The specific immunoreactivity of 124I-scFvD2B was assayed on 1 × 107 freshly detached PSMA positive (PC3-PIP and LnCaP) and PSMA negative (PC3 and A431) cells incubated with trace amount of 124I-scFvD2B in 250 μl of 0.03% BSA in PBS (Phosphate Buffer Saline) for 3 h at room temperature with gentle rotation. Then, the cells were washed three times with cold medium. The activity in the supernatants and in the cell pellets was determined in the gamma counter and the immunoreactivity was calculated as follow: (cell pellet radioactivity/cell pellet and unbound radioactivity) × 100.

Murine models

All protocols were approved by the Ethics Committee for Animal Experimentation of the Fondazione IRCCS Istituto Nazionale dei Tumori (internal code PROG-INT-12-2012) and communicated to the minister of health. Procedures involving animals and care were in conformity with institutional guidelines that comply with national and international laws and policies (D.L. 116/92 and subsequent implementing circulars). Male CD1 nude mice (6–7 weeks old) were purchased from Charles River Laboratories and acclimatized for at least 1 week before tumour cell injection. One volume (50 μl) of saline containing 5 × 106 of either PC3-PIP or PC3 cells was mixed with 2 volumes of Matrigel (BD Biosciences) and injected subcutaneously in the flank. Tumour uptake was monitored over time and animals were administered with 124I-scFvD2B 20 days later (the mean tumour weight was 0.147 ± 0.07 g for PC3-PIP, 0.118 ± 0.03 g for PC3). For animal model protocol see Fig. 1. The 3R ethical rules for animal experiments were considered to give this proof of principle (https://www.ema.europa.eu/en/human-regulatory/research-development/ethical-use-animals-medicine-testing).

Fig. 1
figure1

Cartoon illustrating the in vivo procedure: 5 × 106 of either PC3-PIP (PSMA positive) or PC3 (PSMA negative) cells were injected subcutaneously (s.c.) in the flank of mice. 20 days later, 124I-scFvD2B was administered i.v. and after 15–24 h both ImmunoPET imaging and ex vivo biodistribution were performed

In vivo immuno-PET and ex vivo biodistribution

Thyroid uptake of radioiodine was blocked by adding Lugol’s solution 0.02% in the drinking water 1 week before the injection of radiopharmaceutical and until the end of the experiment.
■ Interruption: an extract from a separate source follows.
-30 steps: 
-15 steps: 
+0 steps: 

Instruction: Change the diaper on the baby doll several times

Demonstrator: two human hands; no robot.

To have a proof of principle, as first, two mice bearing in one flank PSMA-positive and in the controlateral flank PSMA-negative tumours were injected via the tail vein with of 3.7 MBq of 124I-scFvD2B (corresponding to 22.2 μg of ScFvD2B). PET images were acquired 24 h after radiopharmaceutical injection (Table 1).

Table 1 Summary of radiochemical characteristics and bioactivities of scFvD2B after labeling with 124I

After in vitro optimization, a final in vivo experiment was performed using 5 mice bearing PSMA-positive and PSMA-negative tumours injected with 7.4 MBq of 124I-scFvD2B (corresponding to 17 μg of ScFvD2B, Table 1). PET images were acquired 15 and 24 h after radiotracers administration.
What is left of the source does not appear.